* What is required
Copy the records below exactly. Include all of them.

(Records from a data collection)
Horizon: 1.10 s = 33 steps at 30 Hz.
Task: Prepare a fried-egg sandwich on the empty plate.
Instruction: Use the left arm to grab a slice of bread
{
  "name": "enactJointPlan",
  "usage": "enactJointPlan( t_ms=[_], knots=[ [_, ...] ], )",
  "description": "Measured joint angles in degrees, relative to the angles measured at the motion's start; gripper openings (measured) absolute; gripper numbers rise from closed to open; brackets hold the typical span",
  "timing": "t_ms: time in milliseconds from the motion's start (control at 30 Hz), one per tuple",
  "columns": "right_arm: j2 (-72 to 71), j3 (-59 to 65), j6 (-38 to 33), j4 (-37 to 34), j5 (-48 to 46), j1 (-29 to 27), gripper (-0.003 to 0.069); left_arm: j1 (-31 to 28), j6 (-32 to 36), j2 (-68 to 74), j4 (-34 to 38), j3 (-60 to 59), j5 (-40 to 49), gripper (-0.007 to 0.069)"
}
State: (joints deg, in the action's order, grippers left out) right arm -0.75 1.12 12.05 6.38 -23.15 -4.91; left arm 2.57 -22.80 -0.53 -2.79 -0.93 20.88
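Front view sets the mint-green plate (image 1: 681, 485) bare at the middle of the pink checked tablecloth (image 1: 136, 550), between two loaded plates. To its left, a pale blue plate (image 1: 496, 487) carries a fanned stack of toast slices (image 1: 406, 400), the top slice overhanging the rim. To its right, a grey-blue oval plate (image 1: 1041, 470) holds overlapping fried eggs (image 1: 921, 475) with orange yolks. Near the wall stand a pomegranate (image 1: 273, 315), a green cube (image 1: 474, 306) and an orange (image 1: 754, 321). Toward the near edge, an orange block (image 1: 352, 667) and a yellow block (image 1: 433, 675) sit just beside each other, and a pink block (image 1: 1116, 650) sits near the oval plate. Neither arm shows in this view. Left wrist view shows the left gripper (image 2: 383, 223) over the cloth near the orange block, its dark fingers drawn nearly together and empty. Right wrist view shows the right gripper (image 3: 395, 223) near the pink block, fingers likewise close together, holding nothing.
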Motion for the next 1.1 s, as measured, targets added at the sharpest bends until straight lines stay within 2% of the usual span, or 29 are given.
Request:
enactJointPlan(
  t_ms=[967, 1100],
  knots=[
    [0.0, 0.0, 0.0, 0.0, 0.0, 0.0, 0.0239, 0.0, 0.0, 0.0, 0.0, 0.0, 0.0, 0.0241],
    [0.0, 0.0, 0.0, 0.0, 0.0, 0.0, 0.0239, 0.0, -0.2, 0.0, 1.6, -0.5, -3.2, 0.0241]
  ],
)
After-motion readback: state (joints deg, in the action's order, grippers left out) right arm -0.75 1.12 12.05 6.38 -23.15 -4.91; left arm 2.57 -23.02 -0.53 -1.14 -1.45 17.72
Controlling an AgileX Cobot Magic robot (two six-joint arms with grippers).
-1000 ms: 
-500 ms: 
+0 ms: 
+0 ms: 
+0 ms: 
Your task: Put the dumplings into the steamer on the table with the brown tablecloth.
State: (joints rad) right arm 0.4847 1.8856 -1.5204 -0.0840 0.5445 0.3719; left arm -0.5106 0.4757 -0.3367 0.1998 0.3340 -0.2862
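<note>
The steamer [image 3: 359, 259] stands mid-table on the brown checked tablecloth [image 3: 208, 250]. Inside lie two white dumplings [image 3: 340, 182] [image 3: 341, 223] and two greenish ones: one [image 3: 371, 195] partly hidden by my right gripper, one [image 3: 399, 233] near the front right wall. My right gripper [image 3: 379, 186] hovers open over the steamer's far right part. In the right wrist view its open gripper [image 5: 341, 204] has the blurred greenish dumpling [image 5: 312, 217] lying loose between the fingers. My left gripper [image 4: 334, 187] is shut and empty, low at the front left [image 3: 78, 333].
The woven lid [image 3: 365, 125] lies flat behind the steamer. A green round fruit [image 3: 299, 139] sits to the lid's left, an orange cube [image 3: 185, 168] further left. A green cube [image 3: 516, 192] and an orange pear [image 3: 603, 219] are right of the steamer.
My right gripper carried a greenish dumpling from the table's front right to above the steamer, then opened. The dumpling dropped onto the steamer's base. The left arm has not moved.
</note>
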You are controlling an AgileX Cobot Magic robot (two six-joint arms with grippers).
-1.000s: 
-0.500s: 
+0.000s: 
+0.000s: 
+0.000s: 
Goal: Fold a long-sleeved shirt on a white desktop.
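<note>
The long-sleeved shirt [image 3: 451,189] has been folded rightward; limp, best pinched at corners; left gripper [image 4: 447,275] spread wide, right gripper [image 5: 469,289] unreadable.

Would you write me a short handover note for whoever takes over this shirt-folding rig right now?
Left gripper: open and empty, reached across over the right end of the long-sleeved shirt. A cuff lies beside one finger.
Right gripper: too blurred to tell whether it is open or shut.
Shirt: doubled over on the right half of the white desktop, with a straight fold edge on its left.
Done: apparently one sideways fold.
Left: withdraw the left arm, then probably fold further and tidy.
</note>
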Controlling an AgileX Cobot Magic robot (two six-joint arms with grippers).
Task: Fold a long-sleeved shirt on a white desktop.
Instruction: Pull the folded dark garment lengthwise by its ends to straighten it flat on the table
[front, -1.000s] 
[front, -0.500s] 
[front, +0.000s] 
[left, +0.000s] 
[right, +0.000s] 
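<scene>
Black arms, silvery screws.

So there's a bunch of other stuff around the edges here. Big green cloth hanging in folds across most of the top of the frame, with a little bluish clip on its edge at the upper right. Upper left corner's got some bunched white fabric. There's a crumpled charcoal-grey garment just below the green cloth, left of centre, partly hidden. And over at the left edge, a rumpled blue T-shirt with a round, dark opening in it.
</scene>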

* Completed task
Horizon: 1.10 s = 33 steps at 30 Hz.
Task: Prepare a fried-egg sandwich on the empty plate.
Instruction: Use the left arm to grab a slice of bread
{
  "name": "enactJointPlan",
  "usage": "enactJointPlan( t_ms=[_], knots=[ [_, ...] ], )",
  "description": "Measured joint angles in degrees, relative to the angles measured at the motion's start; gripper openings (measured) absolute; gripper numbers rise from closed to open; brackets hold the typical span",
  "timing": "t_ms: time in milliseconds from the motion's start (control at 30 Hz), one per tuple",
  "columns": "right_arm: j2 (-72 to 71), j3 (-59 to 65), j6 (-38 to 33), j4 (-37 to 34), j5 (-48 to 46), j1 (-29 to 27), gripper (-0.003 to 0.069); left_arm: j1 (-31 to 28), j6 (-32 to 36), j2 (-68 to 74), j4 (-34 to 38), j3 (-60 to 59), j5 (-40 to 49), gripper (-0.007 to 0.069)"
}
State: (joints deg, in the action's order, grippers left out) right arm -0.75 1.12 12.05 6.38 -23.15 -4.91; left arm 2.57 -22.80 -0.53 -2.79 -0.93 20.88
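Front view sets the mint-green plate (image 1: 681, 485) bare at the middle of the pink checked tablecloth (image 1: 136, 550), between two loaded plates. To its left, a pale blue plate (image 1: 496, 487) carries a fanned stack of toast slices (image 1: 406, 400), the top slice overhanging the rim. To its right, a grey-blue oval plate (image 1: 1041, 470) holds overlapping fried eggs (image 1: 921, 475) with orange yolks. Near the wall stand a pomegranate (image 1: 273, 315), a green cube (image 1: 474, 306) and an orange (image 1: 754, 321). Toward the near edge, an orange block (image 1: 352, 667) and a yellow block (image 1: 433, 675) sit just beside each other, and a pink block (image 1: 1116, 650) sits near the oval plate. Neither arm shows in this view. Left wrist view shows the left gripper (image 2: 383, 223) over the cloth near the orange block, its dark fingers drawn nearly together and empty. Right wrist view shows the right gripper (image 3: 395, 223) near the pink block, fingers likewise close together, holding nothing.
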Motion for the next 1.1 s, as measured, targets added at the sharpest bends until straight lines stay within 2% of the usual span, or 29 are given.
Request:
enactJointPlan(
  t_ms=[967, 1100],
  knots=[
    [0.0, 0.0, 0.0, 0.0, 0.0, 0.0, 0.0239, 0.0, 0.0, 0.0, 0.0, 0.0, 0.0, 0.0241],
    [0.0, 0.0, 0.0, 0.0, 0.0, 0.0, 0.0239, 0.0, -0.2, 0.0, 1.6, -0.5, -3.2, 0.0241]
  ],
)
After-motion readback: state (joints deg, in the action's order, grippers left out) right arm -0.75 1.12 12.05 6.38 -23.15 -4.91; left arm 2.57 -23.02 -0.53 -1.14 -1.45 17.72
Controlling an AgileX Cobot Magic robot (two six-joint arms with grippers).
-1000 ms: 
-500 ms: 
+0 ms: 
+0 ms: 
+0 ms: 
Your task: Put the dumplings into the steamer on the table with the brown tablecloth.
State: (joints rad) right arm 0.4847 1.8856 -1.5204 -0.0840 0.5445 0.3719; left arm -0.5106 0.4757 -0.3367 0.1998 0.3340 -0.2862
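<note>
The steamer [image 3: 359, 259] stands mid-table on the brown checked tablecloth [image 3: 208, 250]. Inside lie two white dumplings [image 3: 340, 182] [image 3: 341, 223] and two greenish ones: one [image 3: 371, 195] partly hidden by my right gripper, one [image 3: 399, 233] near the front right wall. My right gripper [image 3: 379, 186] hovers open over the steamer's far right part. In the right wrist view its open gripper [image 5: 341, 204] has the blurred greenish dumpling [image 5: 312, 217] lying loose between the fingers. My left gripper [image 4: 334, 187] is shut and empty, low at the front left [image 3: 78, 333].
The woven lid [image 3: 365, 125] lies flat behind the steamer. A green round fruit [image 3: 299, 139] sits to the lid's left, an orange cube [image 3: 185, 168] further left. A green cube [image 3: 516, 192] and an orange pear [image 3: 603, 219] are right of the steamer.
My right gripper carried a greenish dumpling from the table's front right to above the steamer, then opened. The dumpling dropped onto the steamer's base. The left arm has not moved.
</note>
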You are controlling an AgileX Cobot Magic robot (two six-joint arms with grippers).
-1.000s: 
-0.500s: 
+0.000s: 
+0.000s: 
+0.000s: 
Goal: Fold a long-sleeved shirt on a white desktop.
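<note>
The long-sleeved shirt [image 3: 451,189] has been folded rightward; limp, best pinched at corners; left gripper [image 4: 447,275] spread wide, right gripper [image 5: 469,289] unreadable.

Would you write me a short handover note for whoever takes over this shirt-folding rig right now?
Left gripper: open and empty, reached across over the right end of the long-sleeved shirt. A cuff lies beside one finger.
Right gripper: too blurred to tell whether it is open or shut.
Shirt: doubled over on the right half of the white desktop, with a straight fold edge on its left.
Done: apparently one sideways fold.
Left: withdraw the left arm, then probably fold further and tidy.
</note>
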Controlling an AgileX Cobot Magic robot (two six-joint arms with grippers).
Task: Fold a long-sleeved shirt on a white desktop.
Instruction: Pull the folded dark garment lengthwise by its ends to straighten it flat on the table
[front, -1.000s] 
[front, -0.500s] 
[front, +0.000s] 
[left, +0.000s] 
[right, +0.000s] 
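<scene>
Black arms, silvery screws.

So there's a bunch of other stuff around the edges here. Big green cloth hanging in folds across most of the top of the frame, with a little bluish clip on its edge at the upper right. Upper left corner's got some bunched white fabric. There's a crumpled charcoal-grey garment just below the green cloth, left of centre, partly hidden. And over at the left edge, a rumpled blue T-shirt with a round, dark opening in it.
</scene>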

That completes the response to the exercise.